The Spark

the Voice of
The Communist League of Revolutionary Workers–Internationalist

“The emancipation of the working class will only be achieved by the working class itself.”
— Karl Marx

New Popular Front:
Anything but a Barrier against the Far Right

Jun 17, 2024

This article is translated from the June 12 issue, #2915 of Lutte Ouvrière (Workers Struggle), the paper of the Trotskyist group of that name active in France.

On the evening of June 10, representatives of the main left-wing political formations—ecologist Marine Tondelier, Olivier Faure for the Socialist Party, Fabien Roussel for the French Communist Party (PCF) and Manuel Bompard for France Unbowed (LFI)—appeared side by side to announce “the constitution of a new Popular Front,” bringing together “all the humanist, trade union, associative and citizen forces of the left.”

Some might say that the fear of losing their seats for many MPs explains this sudden surge of unity, which was totally absent during the European campaign. This momentum is tempered by the demands of some, such as those of Raphaël Glucksmann, head of the Socialist Party and Place Publique list for the European elections, which could well spoil the family photo.

However, once again, in response to those who are rightly concerned about the rise of the far right, the various left-wing parties are proposing nothing more than an electoral agreement designed to “block the way.” “We are the only ones capable of preventing disaster,” asserted LFI deputy for Seine-Saint-Denis Clémentine Autain. But why such a disaster? Neither she nor any of the representatives of the Socialist Party, the Communist Party or the Greens are answering the question, and with good reason, as they all want to make people forget their responsibility for the rise of the far right.

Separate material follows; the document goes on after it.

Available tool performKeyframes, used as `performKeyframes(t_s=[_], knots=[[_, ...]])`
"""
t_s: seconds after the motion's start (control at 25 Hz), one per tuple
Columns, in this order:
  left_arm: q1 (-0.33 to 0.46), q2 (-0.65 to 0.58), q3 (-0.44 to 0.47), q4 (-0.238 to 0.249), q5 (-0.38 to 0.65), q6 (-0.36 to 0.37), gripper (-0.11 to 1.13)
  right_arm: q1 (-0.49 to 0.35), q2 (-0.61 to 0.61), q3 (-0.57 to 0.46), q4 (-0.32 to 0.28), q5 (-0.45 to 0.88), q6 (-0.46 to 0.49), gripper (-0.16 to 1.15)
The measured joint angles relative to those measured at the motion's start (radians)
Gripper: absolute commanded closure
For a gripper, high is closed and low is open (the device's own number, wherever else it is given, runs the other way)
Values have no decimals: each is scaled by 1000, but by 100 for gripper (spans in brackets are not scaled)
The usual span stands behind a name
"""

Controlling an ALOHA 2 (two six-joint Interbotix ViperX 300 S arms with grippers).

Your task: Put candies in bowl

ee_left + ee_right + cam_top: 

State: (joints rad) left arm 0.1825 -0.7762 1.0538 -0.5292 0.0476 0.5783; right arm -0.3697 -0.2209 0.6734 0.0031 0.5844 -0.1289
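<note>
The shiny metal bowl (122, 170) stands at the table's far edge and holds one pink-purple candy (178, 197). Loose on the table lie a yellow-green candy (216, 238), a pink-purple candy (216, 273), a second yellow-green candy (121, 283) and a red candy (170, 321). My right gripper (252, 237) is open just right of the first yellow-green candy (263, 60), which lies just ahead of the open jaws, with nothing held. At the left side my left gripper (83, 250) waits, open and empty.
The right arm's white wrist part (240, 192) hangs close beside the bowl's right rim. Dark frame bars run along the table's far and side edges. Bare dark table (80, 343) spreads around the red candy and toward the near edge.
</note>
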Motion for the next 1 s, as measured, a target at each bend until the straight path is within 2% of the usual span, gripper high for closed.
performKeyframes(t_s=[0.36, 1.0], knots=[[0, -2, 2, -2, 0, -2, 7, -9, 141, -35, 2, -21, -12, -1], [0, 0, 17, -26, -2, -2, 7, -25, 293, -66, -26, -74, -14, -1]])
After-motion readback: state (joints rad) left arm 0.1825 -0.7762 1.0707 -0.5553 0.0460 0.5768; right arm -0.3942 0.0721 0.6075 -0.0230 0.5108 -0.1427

The Union of the Left, the Common Program and their variants have all been successful. The United Left has already come to power, in 1981. The government included Communist ministers and could count on an Assembly with an overwhelming left-wing majority. But this left-wing government pursued the same policies as its right-wing predecessors. Wasn’t it this United Left government that decided to freeze wages? Subsequently, the various left-wing governments have never reversed the attacks decided by their right-wing predecessors, for example on pensions. These betrayals of the hopes of a whole section of the working class have deeply demoralized it, paving the way for the rise of the National Front, now called the National Rally (RN).

The aim of this new Popular Front is to “transform the sum of the Left’s score into a political dynamic,” in the words of Clémentine Autain. So it’s a question of electoral arithmetic. But what about the real battle to be waged against the RN’s ideas? That’s where the problem lies, because the representatives of the left are all on the same nationalist bandwagon. The Socialist Party and Place Publique have never stopped using militaristic rhetoric to justify their involvement in the war being waged for the interests of Western capitalists against those of the Russian oligarchs. From the Communist Party’s “Produce French,” François Ruffin’s “Buy French,” to the RN’s Bardella proclaiming “France is coming back,” it’s a very small step indeed.

Above all, no one wants to question the dictatorship of capitalists over society as a whole.

For years, the leaders of the left-wing parties have largely contributed to clouding the consciousness of workers, to the point where many today think they are voting for their interests by voting RN. To turn the tide, we need to revive class consciousness, the conviction that capitalism is solely responsible for the economic crisis, climate change and wars, and that it must be overthrown: this is the only real barrier to the ideas of a far-right mercenary of the powerful.